ISBN-13: 9780060915186


Summary
A book that instantly captured the hearts of readers across the country, An American Childhood is Pulitzer Prize-winning author Annie Dillard's poignant, vivid memoir of growing up in Pittsburgh in the 1950s.

Annie Dillard recalls a childhood of exuberance, exploration, and fun. She throws snowballs and pitches balls; she draws— everything from bugs to poets; and she reads with what will eventually become her lifelong fascination with language and story telling.

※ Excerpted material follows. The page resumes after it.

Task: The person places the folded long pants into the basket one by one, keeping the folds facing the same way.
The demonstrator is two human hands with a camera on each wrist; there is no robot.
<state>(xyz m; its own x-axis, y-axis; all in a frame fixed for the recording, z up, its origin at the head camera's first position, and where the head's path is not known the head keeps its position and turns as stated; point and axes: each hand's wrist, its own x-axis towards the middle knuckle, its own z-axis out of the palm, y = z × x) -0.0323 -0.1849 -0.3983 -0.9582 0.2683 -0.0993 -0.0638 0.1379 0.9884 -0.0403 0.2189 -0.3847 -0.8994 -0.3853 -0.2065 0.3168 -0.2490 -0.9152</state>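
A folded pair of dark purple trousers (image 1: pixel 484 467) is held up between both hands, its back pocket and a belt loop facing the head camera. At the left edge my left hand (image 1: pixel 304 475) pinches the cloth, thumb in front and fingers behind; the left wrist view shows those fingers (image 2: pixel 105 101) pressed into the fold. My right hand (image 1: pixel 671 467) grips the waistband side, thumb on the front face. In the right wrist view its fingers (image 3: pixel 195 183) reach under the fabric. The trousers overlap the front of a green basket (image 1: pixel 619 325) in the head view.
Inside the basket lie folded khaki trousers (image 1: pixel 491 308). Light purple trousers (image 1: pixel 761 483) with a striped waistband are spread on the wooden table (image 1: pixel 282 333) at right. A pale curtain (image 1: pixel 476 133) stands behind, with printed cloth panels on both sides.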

This is a childhood filled with joy, humor, and charm—the story of a young girl awakening to the wonders of life around her. (From the publisher.)



Author Bio
Birth—April 30, 1945
Where—Pittsburgh, Pennsylvania, USA
Education—B.A., M.A., Hollins College
Awards—Pulitzer Prize (1975); Academy Award for
   Literature, American Academy of Arts & Letters; National
   Endowment for the Arts Grant; New York Public LIbrary
   Literary Lion; Guggenheim Foundation Grant.
Currently—lives in New York City


Annie Dillard is a Pulitzer Prize-winning American author, best known for her narrative nonfiction. She has also published poetry, essays, literary criticism, autobiography, and fiction. She is married to the historical biographer Robert D. Richardson, Jr.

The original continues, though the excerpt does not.